O SOM MAIS INCRÍVEL DO MUNDO

Três carnavais atrás, eu corria pelas ruas de Porto Alegre enquanto minha camisa azul se tornava vermelha. Dependendo de como você encara a vida, talvez possa considerar sorte levar um tiro no peito a poucas quadras de um hospital e ser liberado com apenas alguns curativos. Certo é que as coisas são tão aleatórias que a diferença entre a vida e a morte pode ser somente uns míseros centímetros. Alguns pensam que experiências traumáticas são ímpeto para mudanças e questionamentos, mas quem sabe somente nos façam regredir as nossas zonas de conforto e às miríade de escapismos que criamos para romper o silêncio da existência.

Eu ainda lembro. Não do rosto, não da arma, não do cheiro da própria carne queimada, não do vazio que foi introjetado em meu corpo, tudo isso eu tratei de esquecer. O que me recordo é do som: o som mais fantástico que já escutei. Desde criança, gosto de bater em certas coisas com meus dedos, simplesmente para sentir a vibração pelos meus ossos, para ser surpreendido pelas alturas imprevisíveis formadas nos blangs e blongs; algo me fascina nessa conexão entre a audição e a sensação da vibração física. Mas esse som foi a experiência estética mais impactante de todas, e é disso que escolhi me lembrar.
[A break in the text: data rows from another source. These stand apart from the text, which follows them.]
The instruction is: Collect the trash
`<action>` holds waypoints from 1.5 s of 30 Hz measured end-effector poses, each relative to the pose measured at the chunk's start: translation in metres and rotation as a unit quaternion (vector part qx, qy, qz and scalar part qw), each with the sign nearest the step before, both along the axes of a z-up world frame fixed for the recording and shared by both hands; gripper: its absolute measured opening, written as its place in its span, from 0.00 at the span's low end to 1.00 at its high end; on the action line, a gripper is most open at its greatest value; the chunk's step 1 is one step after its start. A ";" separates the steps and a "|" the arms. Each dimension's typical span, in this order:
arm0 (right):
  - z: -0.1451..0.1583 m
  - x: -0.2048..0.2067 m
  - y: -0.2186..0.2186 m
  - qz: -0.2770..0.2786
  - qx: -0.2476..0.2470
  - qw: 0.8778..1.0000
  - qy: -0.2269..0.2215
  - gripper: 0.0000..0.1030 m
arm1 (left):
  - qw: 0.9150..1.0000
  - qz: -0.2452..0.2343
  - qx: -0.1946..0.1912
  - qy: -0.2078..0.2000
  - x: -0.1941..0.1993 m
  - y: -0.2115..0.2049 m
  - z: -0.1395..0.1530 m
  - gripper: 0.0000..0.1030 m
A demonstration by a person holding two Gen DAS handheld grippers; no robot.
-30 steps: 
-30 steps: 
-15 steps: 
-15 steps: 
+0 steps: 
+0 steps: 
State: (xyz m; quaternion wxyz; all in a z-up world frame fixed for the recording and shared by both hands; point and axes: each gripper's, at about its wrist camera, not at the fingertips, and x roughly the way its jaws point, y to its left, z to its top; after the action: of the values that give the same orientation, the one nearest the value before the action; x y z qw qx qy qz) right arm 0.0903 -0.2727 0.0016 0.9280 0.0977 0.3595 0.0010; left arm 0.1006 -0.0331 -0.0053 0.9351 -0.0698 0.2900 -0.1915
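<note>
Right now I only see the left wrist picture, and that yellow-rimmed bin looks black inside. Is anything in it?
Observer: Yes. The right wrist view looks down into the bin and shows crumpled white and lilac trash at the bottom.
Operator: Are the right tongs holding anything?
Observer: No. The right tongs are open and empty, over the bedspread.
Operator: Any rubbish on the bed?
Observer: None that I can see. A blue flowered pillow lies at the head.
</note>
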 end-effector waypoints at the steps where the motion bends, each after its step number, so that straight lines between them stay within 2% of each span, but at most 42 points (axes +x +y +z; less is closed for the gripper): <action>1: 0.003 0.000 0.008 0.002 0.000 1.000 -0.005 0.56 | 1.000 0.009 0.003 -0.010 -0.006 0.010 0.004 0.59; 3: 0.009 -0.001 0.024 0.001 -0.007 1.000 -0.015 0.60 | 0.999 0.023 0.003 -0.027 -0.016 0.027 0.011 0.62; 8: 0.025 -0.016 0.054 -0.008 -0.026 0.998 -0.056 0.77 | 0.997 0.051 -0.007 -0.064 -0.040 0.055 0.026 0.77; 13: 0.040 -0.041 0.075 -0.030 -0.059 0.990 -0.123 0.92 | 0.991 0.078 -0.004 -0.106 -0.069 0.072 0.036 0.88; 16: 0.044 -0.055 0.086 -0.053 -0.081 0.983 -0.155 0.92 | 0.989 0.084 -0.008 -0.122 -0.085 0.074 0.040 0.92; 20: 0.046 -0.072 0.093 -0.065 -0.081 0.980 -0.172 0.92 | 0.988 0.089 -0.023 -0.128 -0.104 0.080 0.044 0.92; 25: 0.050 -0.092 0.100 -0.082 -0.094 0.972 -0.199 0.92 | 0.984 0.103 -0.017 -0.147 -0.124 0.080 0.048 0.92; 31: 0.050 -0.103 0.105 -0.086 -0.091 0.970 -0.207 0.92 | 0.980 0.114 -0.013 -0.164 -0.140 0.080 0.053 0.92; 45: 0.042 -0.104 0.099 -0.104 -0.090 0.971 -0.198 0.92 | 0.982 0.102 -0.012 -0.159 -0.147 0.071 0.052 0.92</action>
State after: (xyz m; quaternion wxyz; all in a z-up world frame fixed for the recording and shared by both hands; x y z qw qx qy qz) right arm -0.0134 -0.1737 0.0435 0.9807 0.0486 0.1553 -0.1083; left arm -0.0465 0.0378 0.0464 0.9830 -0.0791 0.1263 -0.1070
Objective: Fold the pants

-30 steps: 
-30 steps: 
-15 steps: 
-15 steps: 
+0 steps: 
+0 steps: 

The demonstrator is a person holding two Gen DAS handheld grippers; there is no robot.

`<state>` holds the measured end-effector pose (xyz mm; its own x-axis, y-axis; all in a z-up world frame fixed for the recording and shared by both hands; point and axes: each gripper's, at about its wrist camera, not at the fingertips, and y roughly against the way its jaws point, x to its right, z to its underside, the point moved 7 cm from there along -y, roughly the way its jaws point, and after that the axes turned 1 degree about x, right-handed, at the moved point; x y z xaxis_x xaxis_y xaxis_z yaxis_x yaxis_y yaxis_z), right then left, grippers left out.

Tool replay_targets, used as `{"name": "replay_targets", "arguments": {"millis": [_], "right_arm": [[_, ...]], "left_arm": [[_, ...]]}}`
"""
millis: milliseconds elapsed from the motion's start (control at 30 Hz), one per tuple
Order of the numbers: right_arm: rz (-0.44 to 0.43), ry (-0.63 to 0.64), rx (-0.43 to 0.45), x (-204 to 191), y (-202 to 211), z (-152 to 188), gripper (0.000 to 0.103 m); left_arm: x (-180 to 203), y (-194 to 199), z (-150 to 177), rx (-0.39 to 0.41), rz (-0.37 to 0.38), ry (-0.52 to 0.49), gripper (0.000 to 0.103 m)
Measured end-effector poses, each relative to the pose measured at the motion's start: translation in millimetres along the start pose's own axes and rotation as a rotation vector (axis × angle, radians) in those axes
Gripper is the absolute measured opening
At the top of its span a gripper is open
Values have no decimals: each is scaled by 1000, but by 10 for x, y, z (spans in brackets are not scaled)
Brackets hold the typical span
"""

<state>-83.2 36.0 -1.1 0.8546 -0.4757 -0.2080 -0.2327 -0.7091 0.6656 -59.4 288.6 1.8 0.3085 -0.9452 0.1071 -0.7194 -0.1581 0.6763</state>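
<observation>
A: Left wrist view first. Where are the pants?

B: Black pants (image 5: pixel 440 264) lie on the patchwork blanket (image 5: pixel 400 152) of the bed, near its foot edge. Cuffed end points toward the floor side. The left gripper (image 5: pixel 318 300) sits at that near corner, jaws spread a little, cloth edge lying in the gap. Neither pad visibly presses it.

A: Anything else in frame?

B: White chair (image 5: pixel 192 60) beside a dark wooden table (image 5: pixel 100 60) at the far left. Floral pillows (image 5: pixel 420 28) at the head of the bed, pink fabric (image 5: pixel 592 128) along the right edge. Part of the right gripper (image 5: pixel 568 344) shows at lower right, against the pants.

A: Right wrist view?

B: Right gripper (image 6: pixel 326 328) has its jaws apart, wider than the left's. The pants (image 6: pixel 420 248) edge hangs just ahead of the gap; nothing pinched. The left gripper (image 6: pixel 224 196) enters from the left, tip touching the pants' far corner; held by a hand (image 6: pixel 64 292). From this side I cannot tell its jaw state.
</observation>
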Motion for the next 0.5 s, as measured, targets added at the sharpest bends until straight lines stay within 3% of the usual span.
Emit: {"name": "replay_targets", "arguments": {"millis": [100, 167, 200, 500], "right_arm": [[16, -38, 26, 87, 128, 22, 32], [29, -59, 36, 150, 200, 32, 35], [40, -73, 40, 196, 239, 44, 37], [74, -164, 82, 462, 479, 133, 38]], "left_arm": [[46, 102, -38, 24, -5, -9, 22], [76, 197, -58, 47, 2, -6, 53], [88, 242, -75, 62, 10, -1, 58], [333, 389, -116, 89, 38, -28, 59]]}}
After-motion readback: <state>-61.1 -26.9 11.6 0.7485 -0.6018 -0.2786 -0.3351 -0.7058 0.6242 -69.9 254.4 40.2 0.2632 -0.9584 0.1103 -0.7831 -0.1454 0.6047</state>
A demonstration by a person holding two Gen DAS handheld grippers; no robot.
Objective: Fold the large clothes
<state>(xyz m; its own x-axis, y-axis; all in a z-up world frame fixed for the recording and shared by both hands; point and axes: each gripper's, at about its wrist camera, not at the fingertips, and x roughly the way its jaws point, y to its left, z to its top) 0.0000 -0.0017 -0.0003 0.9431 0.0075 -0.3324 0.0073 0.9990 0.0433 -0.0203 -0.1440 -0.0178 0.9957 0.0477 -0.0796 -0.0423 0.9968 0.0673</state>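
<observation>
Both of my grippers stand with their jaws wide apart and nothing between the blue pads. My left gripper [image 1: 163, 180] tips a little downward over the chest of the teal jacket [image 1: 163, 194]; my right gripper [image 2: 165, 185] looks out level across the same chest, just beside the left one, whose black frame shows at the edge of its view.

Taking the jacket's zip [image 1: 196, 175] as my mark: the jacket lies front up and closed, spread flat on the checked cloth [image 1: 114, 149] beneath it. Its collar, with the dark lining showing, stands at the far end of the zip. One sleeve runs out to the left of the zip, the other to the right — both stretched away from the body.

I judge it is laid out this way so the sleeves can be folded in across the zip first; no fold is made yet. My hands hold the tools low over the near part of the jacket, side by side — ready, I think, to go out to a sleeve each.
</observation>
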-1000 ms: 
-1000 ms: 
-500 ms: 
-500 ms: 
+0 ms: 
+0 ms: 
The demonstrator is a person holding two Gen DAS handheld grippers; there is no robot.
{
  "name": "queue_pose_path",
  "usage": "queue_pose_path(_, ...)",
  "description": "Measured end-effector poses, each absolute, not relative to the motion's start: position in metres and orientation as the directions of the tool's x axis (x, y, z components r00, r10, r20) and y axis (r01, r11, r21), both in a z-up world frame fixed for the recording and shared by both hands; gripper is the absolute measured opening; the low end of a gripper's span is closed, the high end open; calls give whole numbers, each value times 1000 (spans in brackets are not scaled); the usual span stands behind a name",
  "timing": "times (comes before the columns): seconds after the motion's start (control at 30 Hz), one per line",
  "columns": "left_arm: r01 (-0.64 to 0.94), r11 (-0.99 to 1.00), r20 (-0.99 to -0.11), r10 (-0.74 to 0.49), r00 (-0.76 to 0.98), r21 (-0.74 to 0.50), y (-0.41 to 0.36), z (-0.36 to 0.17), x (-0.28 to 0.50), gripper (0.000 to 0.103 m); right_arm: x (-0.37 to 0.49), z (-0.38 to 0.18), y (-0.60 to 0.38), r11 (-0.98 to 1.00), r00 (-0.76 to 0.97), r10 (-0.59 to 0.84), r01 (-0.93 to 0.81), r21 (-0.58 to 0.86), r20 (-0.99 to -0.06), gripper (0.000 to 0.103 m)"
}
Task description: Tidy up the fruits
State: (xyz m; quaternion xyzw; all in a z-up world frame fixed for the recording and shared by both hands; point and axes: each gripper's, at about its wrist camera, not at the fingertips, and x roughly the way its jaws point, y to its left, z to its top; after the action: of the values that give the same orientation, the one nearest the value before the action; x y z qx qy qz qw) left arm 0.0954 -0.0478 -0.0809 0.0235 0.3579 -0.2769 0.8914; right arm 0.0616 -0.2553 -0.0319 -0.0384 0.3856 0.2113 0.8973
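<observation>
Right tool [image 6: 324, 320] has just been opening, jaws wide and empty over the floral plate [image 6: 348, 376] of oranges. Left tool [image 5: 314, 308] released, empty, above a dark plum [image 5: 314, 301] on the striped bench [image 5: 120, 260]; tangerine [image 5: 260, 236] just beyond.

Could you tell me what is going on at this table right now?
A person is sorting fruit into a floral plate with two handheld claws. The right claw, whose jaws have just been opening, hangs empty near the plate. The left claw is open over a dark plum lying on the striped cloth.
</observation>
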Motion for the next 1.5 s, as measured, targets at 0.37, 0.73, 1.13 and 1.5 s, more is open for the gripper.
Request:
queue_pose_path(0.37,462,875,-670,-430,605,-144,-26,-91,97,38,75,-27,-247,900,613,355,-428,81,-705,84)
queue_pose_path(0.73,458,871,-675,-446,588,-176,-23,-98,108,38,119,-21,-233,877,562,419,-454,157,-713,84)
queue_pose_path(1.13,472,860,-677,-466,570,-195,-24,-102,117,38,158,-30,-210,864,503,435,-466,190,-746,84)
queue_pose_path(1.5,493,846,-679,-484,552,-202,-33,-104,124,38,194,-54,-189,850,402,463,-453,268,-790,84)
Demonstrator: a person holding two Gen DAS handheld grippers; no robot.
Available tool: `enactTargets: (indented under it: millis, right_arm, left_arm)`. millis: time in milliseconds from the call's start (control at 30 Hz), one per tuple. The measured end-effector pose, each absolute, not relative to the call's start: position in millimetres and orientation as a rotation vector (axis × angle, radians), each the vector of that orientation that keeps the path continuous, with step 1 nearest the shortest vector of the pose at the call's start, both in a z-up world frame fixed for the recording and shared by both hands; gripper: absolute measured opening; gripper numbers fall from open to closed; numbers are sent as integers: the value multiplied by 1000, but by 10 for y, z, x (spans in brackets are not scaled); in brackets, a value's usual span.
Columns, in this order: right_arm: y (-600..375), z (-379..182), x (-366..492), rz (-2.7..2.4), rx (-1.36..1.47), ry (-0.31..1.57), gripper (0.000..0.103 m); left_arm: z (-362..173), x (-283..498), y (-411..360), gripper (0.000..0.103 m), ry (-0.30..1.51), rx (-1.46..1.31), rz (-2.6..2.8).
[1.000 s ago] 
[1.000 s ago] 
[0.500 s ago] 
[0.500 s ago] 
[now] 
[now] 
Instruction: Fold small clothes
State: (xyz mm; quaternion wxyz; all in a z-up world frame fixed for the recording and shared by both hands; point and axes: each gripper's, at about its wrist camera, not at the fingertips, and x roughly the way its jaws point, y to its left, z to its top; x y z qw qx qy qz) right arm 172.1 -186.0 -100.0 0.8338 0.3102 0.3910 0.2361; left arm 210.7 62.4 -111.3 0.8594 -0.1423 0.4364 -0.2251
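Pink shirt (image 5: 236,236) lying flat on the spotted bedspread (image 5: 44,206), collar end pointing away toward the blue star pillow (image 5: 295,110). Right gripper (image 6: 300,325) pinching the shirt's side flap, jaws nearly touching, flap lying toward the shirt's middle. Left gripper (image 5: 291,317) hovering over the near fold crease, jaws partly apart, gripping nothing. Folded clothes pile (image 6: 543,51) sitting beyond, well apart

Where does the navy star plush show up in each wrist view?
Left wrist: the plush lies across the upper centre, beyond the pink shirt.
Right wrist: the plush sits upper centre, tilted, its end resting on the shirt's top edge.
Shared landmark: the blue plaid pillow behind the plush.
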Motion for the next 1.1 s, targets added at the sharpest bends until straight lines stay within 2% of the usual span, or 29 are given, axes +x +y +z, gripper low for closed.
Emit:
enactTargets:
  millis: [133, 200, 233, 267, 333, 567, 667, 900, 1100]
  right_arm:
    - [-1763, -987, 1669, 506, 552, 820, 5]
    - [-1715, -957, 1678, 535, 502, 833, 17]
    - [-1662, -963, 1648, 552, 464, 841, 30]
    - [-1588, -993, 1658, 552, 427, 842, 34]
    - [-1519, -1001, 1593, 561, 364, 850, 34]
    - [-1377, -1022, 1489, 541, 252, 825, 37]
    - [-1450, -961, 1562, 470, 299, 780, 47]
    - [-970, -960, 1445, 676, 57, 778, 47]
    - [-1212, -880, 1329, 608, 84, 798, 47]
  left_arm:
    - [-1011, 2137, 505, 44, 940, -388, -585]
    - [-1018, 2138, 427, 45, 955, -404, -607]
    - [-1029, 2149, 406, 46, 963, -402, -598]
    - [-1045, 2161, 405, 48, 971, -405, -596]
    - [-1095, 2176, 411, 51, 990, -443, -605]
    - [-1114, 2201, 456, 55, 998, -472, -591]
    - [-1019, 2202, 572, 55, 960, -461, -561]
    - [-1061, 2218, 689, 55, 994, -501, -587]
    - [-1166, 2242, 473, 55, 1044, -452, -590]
Uma vibração profunda, densa, uma onda de 30Hz reverberando pelos ossos, calando os pensamentos, isolando tudo ao redor, parando o tempo enquanto um pedaço de minha pele e carne eram atravessados em uma fração de segundo. Naquele breve instante, não havia espaço para dor, racionalidade ou consciência, tudo o que existia era vibração; eu nunca estive tão vivo. Passado o momento - de volta à realidade bruta - as memórias são mais difusas. Enquanto a certeza da morte rapidamente se afastava, as incertezas da vida se ramificavam geometricamente, viver é muito mais complexo do que morrer.

Mais tarde, enquanto era atendido no hospital, os movimentos frenéticos na minha mão devem ter incomodado a ponto de me administrarem algum tipo de sedativo leve. Mal sabiam que a coisa mais urgente do momento era estudar a frenética cadência do primeiro concerto de Shostakovich, buscar no som imagético conforto para aliviar o choque. A vida pode ser interrompida a qualquer momento, mas o universo segue oscilando, segue fazendo música indiferente a todo o resto: se existe algum propósito ou sentido, esse pode ser simplesmente vibrar, independente do quão caóticas e imprevisíveis forem as ressonâncias.